Last night, I had my first experience leading a seminar for The Art of Loving. The class was the Power of Pussy. It was a small group of women who were so open and emotionally available. It wasn't until we were all finished chatting that I realized just how great the energy was for such a small group. The women all said goodbye to each other like they had known each other for a long time. I strode home feeling confident and bubbly.


I'm not sure why this small success meant so much to me, but this story came to mind: A few years ago, I was living in Europe and working as a reptile keeper with a few other people, all women. After 4 or 5 months, I was finishing up my day and was about the place the last lizard back in his tank when my boss approached me. She said that they their animal collection was getting smaller and they just didn't need/couldn't afford another hand so I was being let go. I was a little upset but that was that. When I thought it was all over, she started a little rant that grew into telling me that I was the type of woman who just didn't get along with other females, and that I wasn't close to the others the way they were with each other. I was shocked, stunned. I had two close female friends working there. One that I was trying to help get out of an abusive relationship and one that I considered my big sister away from home. I couldn't understand why she saw me this way, and what was I doing to portray this image.

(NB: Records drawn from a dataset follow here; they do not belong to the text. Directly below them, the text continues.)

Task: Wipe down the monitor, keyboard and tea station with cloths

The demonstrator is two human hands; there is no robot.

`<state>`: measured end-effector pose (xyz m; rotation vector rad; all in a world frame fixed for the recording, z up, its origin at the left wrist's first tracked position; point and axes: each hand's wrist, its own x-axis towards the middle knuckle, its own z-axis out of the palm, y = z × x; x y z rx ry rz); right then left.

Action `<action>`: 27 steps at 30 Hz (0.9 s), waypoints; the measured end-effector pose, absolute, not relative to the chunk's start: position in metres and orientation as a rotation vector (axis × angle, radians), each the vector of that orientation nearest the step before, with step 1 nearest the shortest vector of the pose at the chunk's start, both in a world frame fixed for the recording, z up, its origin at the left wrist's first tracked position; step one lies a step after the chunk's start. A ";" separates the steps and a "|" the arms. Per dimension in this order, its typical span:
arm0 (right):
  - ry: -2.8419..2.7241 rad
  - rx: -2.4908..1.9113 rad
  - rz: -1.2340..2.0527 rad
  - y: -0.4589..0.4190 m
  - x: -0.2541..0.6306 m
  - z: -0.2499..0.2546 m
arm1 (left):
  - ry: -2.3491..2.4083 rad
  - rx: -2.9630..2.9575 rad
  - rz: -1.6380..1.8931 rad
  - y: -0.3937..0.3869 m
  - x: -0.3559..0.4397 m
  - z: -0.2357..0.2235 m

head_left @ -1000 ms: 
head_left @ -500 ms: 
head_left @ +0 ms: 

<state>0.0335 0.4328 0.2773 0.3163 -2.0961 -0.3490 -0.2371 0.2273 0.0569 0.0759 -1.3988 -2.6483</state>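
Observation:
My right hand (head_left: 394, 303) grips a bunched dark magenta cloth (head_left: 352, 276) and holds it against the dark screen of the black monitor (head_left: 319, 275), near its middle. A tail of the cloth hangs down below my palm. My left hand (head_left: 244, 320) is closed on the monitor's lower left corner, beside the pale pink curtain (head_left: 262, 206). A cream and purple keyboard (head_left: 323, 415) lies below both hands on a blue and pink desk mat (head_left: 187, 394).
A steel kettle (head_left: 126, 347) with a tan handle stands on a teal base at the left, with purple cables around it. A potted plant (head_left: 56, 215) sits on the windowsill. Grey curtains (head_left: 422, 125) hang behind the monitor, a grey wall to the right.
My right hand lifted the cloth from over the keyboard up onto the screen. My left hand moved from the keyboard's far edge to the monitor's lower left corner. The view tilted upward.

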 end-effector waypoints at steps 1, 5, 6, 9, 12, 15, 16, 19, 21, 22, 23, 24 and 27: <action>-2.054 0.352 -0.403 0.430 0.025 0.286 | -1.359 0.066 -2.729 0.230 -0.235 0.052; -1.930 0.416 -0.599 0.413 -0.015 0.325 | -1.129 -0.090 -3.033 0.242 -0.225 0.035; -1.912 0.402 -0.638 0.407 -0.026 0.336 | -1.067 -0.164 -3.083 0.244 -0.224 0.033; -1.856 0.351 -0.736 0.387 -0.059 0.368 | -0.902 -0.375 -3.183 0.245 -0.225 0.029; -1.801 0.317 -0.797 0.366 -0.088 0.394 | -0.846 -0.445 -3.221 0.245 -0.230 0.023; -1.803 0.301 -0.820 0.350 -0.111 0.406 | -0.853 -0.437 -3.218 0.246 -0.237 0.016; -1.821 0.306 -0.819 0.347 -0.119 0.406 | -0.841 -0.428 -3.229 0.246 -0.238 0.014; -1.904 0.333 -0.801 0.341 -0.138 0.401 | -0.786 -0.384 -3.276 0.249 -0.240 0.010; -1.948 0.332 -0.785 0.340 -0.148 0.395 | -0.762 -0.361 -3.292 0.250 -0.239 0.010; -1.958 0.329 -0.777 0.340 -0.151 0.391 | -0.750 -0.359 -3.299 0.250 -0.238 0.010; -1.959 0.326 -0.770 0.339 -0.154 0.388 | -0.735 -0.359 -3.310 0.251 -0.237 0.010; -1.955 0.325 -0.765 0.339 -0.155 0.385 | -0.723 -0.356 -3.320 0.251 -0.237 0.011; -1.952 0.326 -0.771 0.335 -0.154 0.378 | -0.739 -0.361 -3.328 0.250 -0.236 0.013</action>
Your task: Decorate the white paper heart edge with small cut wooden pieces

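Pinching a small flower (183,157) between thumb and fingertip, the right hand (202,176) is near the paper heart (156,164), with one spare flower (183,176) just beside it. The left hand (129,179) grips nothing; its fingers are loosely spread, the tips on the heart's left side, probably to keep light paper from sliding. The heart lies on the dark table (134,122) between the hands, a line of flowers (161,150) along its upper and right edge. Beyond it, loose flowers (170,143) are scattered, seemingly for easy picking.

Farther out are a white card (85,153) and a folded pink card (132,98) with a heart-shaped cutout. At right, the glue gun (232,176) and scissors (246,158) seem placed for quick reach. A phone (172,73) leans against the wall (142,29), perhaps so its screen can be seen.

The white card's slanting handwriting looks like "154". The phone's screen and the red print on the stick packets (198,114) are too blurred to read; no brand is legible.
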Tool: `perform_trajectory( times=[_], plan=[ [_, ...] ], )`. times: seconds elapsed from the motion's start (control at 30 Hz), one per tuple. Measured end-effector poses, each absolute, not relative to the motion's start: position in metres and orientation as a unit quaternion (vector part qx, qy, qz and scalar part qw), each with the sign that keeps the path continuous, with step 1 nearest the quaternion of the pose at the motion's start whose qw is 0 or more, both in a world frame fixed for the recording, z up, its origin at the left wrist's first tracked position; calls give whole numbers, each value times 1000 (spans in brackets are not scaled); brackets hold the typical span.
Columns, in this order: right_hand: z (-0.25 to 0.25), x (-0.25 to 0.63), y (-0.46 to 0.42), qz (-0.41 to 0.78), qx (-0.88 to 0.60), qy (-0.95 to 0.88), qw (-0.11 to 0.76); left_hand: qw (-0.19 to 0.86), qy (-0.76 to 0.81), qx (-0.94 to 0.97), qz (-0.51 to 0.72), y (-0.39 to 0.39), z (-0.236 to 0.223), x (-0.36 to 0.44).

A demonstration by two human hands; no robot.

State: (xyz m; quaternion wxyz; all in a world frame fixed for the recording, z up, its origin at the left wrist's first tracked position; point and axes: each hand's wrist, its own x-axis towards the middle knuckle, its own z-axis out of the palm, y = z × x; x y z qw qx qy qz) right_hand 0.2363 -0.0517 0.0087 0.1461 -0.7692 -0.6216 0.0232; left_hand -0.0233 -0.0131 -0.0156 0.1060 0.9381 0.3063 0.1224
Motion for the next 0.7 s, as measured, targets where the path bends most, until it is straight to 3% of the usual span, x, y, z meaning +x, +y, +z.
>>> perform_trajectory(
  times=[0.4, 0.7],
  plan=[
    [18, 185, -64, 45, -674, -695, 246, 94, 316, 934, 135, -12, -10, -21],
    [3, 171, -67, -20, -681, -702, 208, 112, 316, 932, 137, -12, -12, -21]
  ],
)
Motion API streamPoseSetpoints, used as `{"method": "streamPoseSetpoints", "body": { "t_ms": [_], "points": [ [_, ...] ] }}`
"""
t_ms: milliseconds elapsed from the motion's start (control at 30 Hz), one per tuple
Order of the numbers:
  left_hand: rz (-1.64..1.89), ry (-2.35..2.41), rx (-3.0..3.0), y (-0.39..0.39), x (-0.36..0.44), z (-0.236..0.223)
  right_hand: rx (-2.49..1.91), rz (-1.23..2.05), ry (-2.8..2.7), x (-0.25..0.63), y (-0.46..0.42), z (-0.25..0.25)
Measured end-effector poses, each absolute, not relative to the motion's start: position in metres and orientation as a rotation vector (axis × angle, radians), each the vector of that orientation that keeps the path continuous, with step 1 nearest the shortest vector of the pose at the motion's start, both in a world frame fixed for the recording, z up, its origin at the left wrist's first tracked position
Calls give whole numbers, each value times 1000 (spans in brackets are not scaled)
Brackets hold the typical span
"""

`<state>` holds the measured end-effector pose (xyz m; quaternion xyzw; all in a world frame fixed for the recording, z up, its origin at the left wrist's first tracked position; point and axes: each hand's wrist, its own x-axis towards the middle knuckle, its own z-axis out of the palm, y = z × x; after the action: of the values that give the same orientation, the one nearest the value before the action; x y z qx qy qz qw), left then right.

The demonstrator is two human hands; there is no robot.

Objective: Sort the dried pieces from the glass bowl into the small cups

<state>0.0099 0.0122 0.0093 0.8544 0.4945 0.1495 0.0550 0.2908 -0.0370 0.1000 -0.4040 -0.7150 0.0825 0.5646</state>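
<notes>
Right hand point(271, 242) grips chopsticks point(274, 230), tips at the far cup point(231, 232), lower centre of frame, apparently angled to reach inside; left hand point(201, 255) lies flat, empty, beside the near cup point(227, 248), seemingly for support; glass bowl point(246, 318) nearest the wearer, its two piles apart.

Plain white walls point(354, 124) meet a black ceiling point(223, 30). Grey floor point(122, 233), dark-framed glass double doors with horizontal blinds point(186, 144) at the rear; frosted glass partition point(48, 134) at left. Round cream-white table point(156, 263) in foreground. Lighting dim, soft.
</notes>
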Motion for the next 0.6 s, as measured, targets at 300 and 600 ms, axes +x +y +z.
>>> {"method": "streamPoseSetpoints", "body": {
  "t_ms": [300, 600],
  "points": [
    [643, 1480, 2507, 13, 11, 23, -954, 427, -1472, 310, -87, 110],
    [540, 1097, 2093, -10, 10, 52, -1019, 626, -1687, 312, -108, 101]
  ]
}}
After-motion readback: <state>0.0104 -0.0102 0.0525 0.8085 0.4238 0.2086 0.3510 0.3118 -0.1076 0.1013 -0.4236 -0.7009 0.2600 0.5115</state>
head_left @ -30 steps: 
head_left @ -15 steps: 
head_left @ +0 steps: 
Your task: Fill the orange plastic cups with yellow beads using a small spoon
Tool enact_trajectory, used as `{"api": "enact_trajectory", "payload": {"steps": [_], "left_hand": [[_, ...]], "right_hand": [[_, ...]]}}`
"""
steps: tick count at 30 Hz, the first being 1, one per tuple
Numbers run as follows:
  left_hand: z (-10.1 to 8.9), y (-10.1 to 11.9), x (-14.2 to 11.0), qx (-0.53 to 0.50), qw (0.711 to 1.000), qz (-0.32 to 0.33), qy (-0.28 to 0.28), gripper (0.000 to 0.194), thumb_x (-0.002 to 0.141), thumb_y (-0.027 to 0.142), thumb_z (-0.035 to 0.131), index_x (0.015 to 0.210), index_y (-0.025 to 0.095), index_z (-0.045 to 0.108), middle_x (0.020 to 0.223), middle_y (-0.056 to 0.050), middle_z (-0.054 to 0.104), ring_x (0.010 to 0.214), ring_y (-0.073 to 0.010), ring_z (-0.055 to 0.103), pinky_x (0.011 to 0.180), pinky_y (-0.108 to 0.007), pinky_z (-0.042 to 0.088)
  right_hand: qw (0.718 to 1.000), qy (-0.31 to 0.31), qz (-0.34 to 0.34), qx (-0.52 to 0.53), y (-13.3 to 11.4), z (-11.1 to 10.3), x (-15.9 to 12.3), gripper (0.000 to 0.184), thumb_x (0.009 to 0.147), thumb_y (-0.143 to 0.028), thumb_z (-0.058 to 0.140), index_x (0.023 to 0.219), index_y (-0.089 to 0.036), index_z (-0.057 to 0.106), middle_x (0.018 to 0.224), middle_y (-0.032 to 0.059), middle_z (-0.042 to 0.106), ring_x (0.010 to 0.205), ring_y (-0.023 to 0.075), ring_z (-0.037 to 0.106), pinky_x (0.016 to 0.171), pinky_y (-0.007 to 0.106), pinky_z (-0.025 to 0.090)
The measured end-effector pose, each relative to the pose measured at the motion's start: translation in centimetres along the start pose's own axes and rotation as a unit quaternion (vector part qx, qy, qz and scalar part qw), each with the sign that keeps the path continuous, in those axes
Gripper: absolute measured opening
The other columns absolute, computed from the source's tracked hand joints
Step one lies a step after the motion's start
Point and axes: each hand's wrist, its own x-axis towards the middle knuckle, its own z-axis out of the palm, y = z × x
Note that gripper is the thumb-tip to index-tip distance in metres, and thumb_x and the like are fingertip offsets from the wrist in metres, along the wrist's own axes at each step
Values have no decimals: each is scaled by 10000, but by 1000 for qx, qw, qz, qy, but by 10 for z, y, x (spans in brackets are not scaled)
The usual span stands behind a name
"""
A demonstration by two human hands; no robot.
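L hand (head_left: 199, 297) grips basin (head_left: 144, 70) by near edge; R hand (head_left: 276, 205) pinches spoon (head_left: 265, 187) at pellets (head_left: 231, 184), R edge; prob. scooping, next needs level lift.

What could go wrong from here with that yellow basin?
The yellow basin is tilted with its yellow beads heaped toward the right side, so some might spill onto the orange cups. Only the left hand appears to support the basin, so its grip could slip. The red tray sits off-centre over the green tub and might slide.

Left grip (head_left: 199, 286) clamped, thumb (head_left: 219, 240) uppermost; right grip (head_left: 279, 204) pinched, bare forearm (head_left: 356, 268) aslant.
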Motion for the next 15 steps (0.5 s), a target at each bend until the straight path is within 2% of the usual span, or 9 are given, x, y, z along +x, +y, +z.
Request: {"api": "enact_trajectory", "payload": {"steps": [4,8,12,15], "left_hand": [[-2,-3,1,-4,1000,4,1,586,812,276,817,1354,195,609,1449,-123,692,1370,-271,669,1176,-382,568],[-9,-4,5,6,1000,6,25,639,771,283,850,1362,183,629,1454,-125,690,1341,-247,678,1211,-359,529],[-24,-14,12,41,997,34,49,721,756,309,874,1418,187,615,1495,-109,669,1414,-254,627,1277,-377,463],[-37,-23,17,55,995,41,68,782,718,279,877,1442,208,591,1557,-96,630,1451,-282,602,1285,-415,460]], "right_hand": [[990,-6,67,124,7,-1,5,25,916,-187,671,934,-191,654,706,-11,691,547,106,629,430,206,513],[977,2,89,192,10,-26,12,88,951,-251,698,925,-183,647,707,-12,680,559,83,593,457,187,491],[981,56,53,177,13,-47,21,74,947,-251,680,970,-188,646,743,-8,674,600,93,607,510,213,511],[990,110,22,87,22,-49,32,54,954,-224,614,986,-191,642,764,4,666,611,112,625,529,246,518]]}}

That was over 3 years ago and I still think about it quite a lot. Although I haven't really figured out what happened, I could see how I might have seemed separate from the group (other than the fact that I was working in a separate building than the rest a lot of the time. Only logistics). I have spent a lot of time looking into myself and the relationships in my life.


This small group of 4 or 5 women last night really helped me realize how far I have gone and what the future might hold. Thanks ladies!